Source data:
▬▬▬▬▬▬▬▬▬▬
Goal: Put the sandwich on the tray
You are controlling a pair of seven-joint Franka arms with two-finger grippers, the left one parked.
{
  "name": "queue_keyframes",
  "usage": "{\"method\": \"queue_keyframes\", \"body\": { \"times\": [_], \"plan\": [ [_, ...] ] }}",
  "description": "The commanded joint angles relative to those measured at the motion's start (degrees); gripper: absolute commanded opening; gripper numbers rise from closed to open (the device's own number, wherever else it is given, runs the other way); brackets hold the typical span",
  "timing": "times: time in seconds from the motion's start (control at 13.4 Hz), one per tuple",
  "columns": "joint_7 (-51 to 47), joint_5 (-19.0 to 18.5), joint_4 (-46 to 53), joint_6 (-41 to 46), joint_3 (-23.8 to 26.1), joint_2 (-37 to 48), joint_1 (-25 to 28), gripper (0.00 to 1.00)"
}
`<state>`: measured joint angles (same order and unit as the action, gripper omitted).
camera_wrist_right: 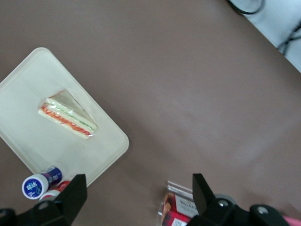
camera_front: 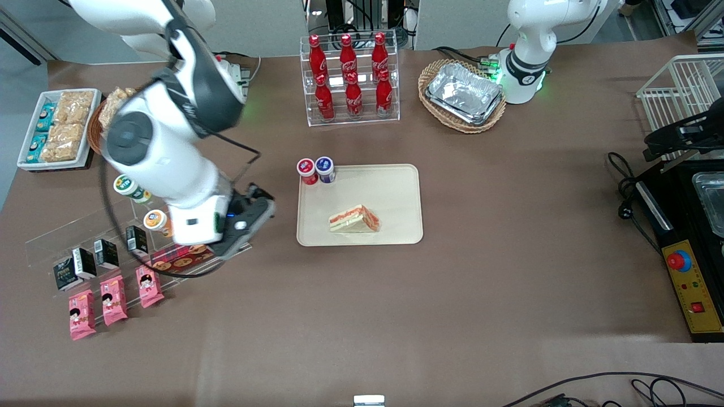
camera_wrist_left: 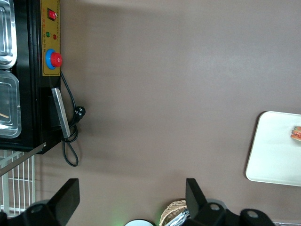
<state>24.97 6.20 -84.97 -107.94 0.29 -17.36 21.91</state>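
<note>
Pink snack packets (camera_front: pixel 113 299) sit nearest the camera, just nearer than the claw (camera_wrist_right: pixel 136 200) — its fingers are spread wide with nothing between them, hanging over the clear rack's (camera_front: pixel 85 237) end by the red cookie box (camera_front: pixel 182 261). Out toward the parked arm's end lies the tray (camera_front: pixel 396 186), with two small jars (camera_front: pixel 315 170) on one corner. Well apart from the claw, the sandwich (camera_front: pixel 355 219) is flat on the tray, on the part nearer the camera.
</note>
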Motion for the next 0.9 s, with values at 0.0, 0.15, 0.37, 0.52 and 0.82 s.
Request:
{"method": "queue_keyframes", "body": {
  "times": [0.0,0.15,0.37,0.52,0.82],
  "plan": [
    [-4.83,1.36,-1.08,5.0,-4.32,4.6,-0.02,1.0],
    [-8.26,1.18,-0.99,8.34,-7.13,6.36,-0.02,1.0],
    [-10.38,0.74,-1.08,13.52,-10.74,9.53,-0.02,1.0],
    [-10.56,0.74,-0.99,16.43,-14.77,11.11,-0.02,1.0],
    [-10.47,1.1,-0.99,18.37,-19.18,11.38,-0.02,1.0]
  ]
}}
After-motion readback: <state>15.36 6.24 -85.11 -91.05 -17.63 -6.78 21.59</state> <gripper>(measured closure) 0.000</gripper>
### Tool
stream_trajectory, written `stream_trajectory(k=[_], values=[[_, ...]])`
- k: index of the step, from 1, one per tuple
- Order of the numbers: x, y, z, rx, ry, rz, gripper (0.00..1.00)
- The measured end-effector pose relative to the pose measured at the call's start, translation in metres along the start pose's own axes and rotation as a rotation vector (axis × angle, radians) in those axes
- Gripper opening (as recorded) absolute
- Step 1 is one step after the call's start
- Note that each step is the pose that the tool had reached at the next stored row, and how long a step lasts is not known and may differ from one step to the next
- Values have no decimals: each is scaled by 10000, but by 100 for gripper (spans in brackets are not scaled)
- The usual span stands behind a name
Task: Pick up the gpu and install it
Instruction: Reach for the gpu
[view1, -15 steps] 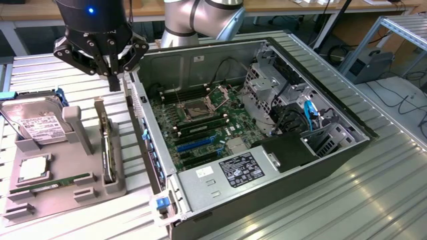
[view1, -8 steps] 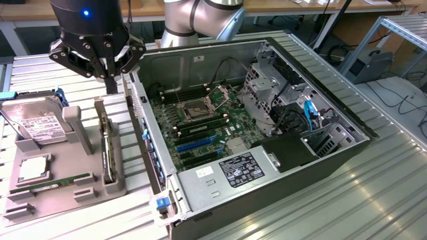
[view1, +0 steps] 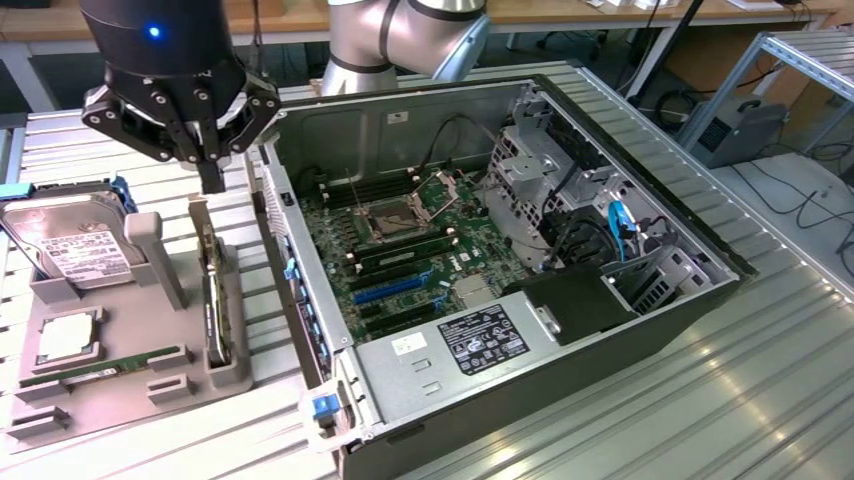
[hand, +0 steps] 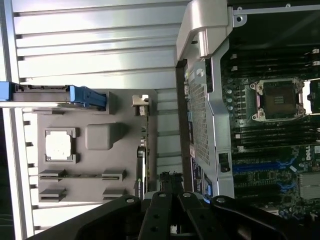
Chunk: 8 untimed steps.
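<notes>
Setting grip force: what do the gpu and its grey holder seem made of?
The gpu looks like rigid circuit board with a shiny metal bracket edge. The grey holder looks like matte plastic, judging by its even, dull surface.

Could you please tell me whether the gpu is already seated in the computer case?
No, the gpu stands on edge in the gray holder beside the case, with the shut gripper close by.

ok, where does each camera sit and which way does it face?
Exterior view: high off the arm, looking down at the open dark computer case and grey plastic parts tray; grey arm and black hand show.
Wrist view: on the wrist, looking down past the hand.
Shared: case, tray, thin dark gpu card standing on edge.
</notes>
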<state>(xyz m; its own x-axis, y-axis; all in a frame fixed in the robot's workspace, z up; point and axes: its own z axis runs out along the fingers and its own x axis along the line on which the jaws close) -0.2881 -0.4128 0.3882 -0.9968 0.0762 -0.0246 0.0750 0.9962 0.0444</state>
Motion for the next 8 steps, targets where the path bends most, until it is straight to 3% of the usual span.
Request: stream_trajectory(k=[8], values=[[77, -66, 0, 0, 1, 2, 11]])
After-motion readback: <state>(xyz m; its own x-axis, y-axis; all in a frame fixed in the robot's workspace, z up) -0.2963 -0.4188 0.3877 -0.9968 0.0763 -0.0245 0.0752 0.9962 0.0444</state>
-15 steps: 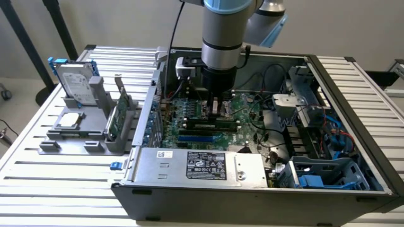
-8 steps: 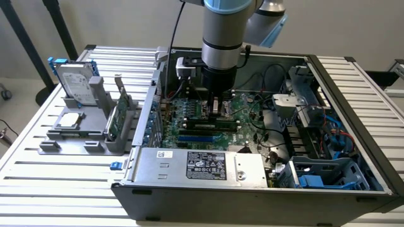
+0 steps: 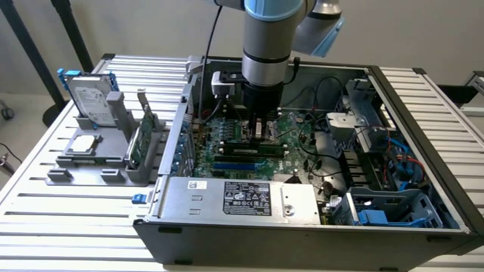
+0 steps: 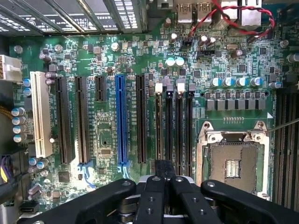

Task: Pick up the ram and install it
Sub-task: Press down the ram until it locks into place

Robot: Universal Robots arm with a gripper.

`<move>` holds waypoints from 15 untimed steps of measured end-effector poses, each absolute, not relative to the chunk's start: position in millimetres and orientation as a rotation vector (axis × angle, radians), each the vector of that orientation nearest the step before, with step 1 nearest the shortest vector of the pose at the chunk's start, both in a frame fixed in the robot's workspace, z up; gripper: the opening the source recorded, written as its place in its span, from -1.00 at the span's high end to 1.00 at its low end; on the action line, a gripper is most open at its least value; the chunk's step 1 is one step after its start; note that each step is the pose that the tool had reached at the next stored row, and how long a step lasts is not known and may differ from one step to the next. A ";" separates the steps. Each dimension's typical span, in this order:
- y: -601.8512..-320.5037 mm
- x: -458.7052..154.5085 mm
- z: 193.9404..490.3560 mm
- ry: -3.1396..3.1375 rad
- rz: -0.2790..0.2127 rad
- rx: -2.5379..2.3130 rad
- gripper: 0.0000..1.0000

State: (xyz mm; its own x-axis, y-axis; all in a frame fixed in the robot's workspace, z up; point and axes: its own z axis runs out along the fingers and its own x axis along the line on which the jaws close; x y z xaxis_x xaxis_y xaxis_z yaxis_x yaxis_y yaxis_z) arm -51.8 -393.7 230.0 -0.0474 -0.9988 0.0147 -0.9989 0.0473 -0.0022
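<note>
The open PC case (image 3: 302,226) lies on its side on a slatted aluminium table (image 3: 68,226), w/ the green motherboard (image 4: 103,140) exposed inside. The Universal Robots arm (image 3: 268,51) reaches straight down into the case, over the middle of the board. To the exterior view's left, a grey fixture (image 3: 98,164) holds a hard drive (image 3: 90,99) upright and a green expansion card (image 3: 145,139). The gripper (image 3: 259,131) sits low over the memory slots (image 4: 175,126) beside the empty CPU socket (image 4: 231,161) — jaws pressed together, clamped on nothing that can be made out. The ram (image 3: 253,150) lies in a slot just below the fingertips, on edge, long axis running across the exterior view's left-right – parallel to the blue slot (image 3: 238,166) nearer the power supply (image 3: 242,198).
</note>
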 end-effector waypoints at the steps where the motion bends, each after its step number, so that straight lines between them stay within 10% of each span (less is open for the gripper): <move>1: -393.7 -51.9 228.9 -2.266 0.019 2.162 0.79; 15: -394.7 -49.0 258.2 -2.259 0.004 2.159 0.79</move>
State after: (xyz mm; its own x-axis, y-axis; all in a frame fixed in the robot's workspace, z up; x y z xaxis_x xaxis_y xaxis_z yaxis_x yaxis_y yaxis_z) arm -49.0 -394.7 258.2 -0.0449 -0.9989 0.0141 -0.9989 0.0451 0.0099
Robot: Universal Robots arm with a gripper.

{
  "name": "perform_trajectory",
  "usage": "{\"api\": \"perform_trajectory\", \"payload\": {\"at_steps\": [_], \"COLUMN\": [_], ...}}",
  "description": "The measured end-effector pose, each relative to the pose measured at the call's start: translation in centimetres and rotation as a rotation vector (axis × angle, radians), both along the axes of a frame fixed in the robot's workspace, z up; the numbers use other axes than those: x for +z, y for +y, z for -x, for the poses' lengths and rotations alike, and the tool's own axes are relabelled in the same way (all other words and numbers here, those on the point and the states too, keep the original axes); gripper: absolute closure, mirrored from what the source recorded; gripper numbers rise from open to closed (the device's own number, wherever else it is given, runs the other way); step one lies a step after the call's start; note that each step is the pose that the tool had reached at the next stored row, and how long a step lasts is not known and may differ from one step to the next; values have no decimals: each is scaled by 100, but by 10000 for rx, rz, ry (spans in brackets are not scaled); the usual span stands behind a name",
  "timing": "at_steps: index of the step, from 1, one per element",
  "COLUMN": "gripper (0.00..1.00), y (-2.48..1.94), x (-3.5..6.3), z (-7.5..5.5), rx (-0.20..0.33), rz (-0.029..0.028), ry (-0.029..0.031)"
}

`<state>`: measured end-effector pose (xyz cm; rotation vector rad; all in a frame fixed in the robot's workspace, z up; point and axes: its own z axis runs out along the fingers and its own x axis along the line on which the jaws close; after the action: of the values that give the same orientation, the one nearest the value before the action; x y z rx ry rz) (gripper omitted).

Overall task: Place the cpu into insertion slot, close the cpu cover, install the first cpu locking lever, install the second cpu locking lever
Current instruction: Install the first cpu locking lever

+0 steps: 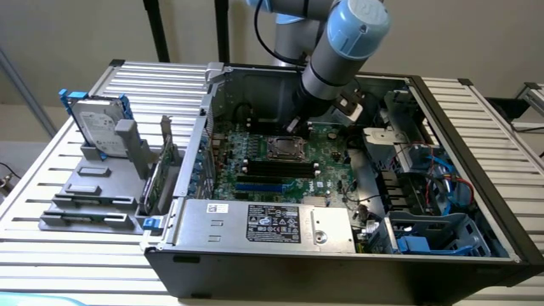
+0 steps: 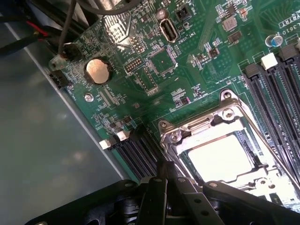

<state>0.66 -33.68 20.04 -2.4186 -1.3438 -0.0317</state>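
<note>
Inside the open computer case [image 1: 476,191] on the slatted desk [image 1: 51,191], the cpu [image 2: 220,157] lies flat in the insertion slot [image 2: 243,138] on the green motherboard [image 2: 187,70], its pale face upward. Square as it is, it shows no long axis; its edges run parallel to the socket's rim. The cpu cover [image 2: 206,129] lies closed around it, framing the chip in its window. The gripper [image 2: 161,187] hovers just beside the socket's corner, fingers pressed together, holding nothing.

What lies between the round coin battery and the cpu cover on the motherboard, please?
In the wrist view, between the coin battery and the cpu cover lies green motherboard carrying small chips and connectors; nothing loose sits there.
</note>
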Motion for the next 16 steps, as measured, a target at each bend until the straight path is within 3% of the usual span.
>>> {"api": "perform_trajectory", "payload": {"at_steps": [5,10,16], "gripper": [89,89,89], "y": [-30,-52,-54], "x": [34,49,54], "z": [53,187,201], "rx": [0,0,-1], "rz": [0,0,-32], "ry": [4,4,4]}}
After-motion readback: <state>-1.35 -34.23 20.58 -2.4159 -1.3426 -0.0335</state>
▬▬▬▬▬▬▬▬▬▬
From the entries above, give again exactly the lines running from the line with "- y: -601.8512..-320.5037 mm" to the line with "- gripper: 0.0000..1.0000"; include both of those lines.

■ ANSWER TO THIS TASK ■
- y: -601.8512..-320.5037 mm
- x: -458.7052..154.5085 mm
- z: 193.9404..490.3560 mm
- ry: -3.1396..3.1375 rad
- rz: -0.2790..0.2127 rad
- rx: -2.5379..2.3130 rad
- gripper: 0.0000..1.0000

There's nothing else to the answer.